Kemudian, White melanjutkan bahwa anggapan Chayanov tersebut dapat terwujud dengan mengembangkan model usaha tani keluarga. Bagi Chayanov, petani kecil yang menerapkan model usaha tani keluarga menjadi lebih efisien dan efektif. Model usaha tani keluarga adalah model pertanian yang mengelola segala jenis bahan makanan baik pertanian, kehutanan, atau perikanan oleh keluarga. “Data statistik dari FAO menyebutkan bahwa model usaha tani keluarga menghasilkan 80 persen hasil pangan dunia,” terang White.

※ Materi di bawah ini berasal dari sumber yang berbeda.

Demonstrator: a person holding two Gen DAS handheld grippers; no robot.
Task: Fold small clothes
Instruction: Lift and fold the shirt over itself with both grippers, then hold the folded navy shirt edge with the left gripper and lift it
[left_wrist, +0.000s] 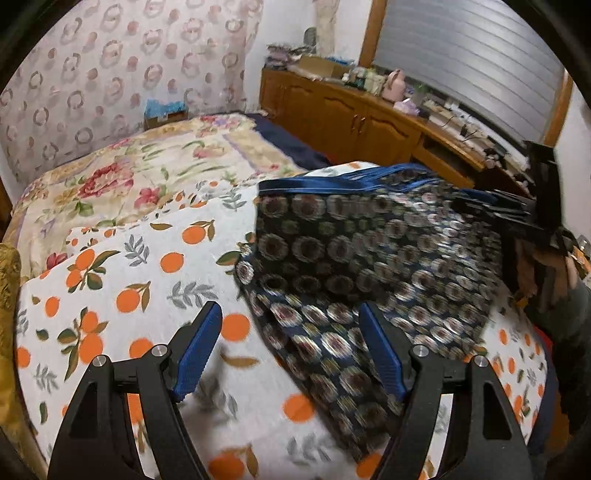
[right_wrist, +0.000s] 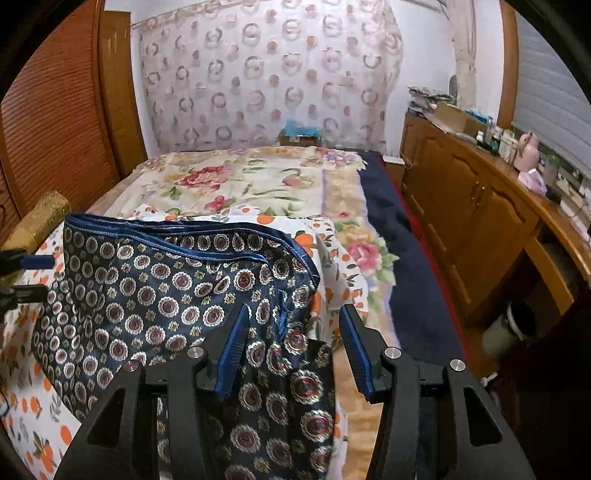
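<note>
bed (left_wrist: 147, 288) | shorts (left_wrist: 369, 266) under both parted tools, unheld

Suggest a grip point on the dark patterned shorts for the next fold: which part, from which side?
Grip the shorts at the blue waistband, likely best at its right corner, coming from the near right side. It is the stiffest, clearly visible edge, slightly raised off the sheet, and the open right tool already hovers close.
</note>
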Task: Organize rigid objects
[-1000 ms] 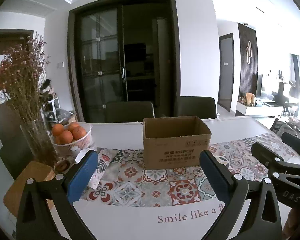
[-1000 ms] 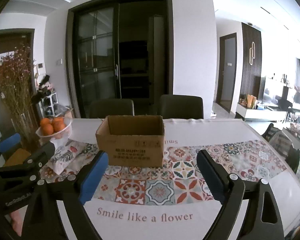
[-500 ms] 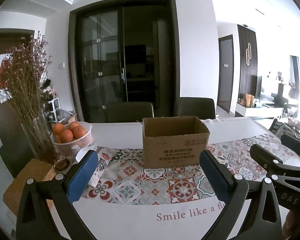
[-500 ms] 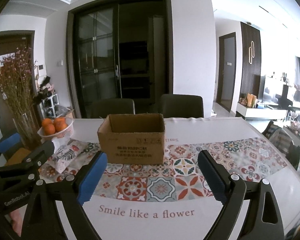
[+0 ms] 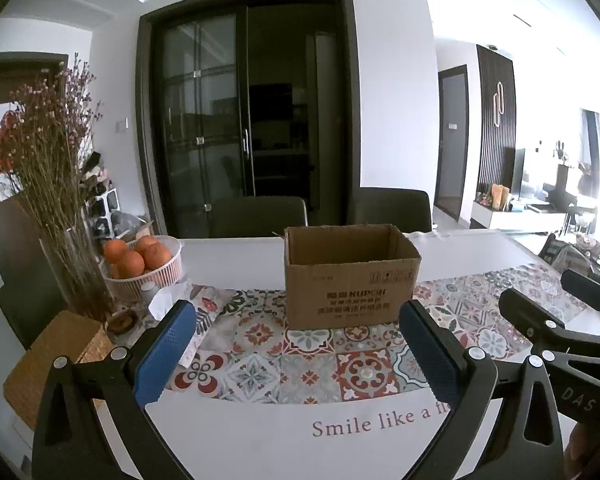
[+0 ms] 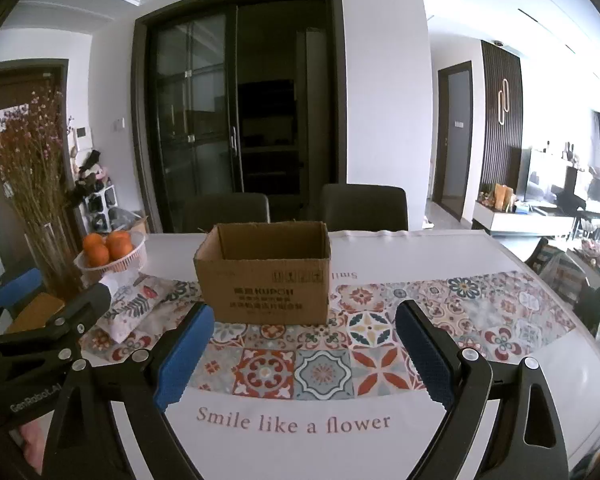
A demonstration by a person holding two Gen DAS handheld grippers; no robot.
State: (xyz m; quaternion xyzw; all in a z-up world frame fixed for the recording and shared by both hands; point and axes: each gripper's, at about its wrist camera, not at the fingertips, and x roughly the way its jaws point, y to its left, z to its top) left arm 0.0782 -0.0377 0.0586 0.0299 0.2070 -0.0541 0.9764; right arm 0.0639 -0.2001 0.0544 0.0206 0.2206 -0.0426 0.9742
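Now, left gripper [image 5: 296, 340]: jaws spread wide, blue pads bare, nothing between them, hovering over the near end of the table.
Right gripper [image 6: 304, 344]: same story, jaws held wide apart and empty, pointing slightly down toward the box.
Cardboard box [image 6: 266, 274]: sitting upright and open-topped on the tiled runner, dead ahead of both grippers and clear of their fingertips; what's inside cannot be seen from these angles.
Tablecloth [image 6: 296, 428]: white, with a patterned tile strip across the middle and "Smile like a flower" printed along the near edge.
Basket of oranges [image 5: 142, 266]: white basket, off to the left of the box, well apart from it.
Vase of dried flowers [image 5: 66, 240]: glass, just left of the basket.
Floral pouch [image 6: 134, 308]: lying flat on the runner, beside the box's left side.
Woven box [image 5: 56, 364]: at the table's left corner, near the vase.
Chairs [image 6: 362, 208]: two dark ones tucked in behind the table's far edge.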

Terkait relevansinya dengan pertanian di Indonesia, Qomarun Najmi mencoba menjawab kritik Thorner dalam buku ini. Thorner mengatakan bahwa Chayanov sendiri mengakui teorinya bekerja lebih baik pada negara berpopulasi kecil ketimbang yang berpopulasi padat. Menurut Qomar, buku ini tetap relevan untuk keadaan di Indonesia yang berpopulasi besar, tetapi dengan penyesuaian. Penyesuaian untuk teori Chayanov ini adalah dengan melihatnya dari pendekatan yang berbeda, yaitu bagaimana mengoptimalkan potensi sumber daya yang ada secara kualitas dan kuantitas. “Identifikasi potensi sumber daya dapat dimulai dari aspek yang paling kuat dahulu, bisa dari segi intelektual, sosial, maupun aspek lain,” tegas Qomar.
Pada sesi tanya jawab, Baning, petani dari Kulonprogo, mempertanyakan mengapa program pemerintah yang dibalut wacana-wacana arus utama seperti model usaha tani Chayanovian tidak terealisasikan dengan baik. Ben White menanggapi dengan mencontohkan kasus Komite Nasional Pertanian Keluarga yang tidak memiliki anggaran memadai, kegiatan tidak berkelanjutan, dan tidak mendukung kesejahteraan petani kecil. Dia memberi contoh lain pada program UN Family Farming. Menurutnya, program ini dianggap “ramah petani”, tetapi di sisi lain PBB tetap membiarkan perusahaan-perusahaan multinasional merampas lahan pertanian secara besar-besaran. Selain itu, mereka tidak mengambil tindakan atas sistem pertanian kontrak di berbagai negara yang sangat merugikan petani kecil. “Yang dibutuhkan negara-negara itu, termasuk Indonesia, adalah perumus kebijakan yang serius membendung ruang gerak modal usaha kapitalis,” tandasnya.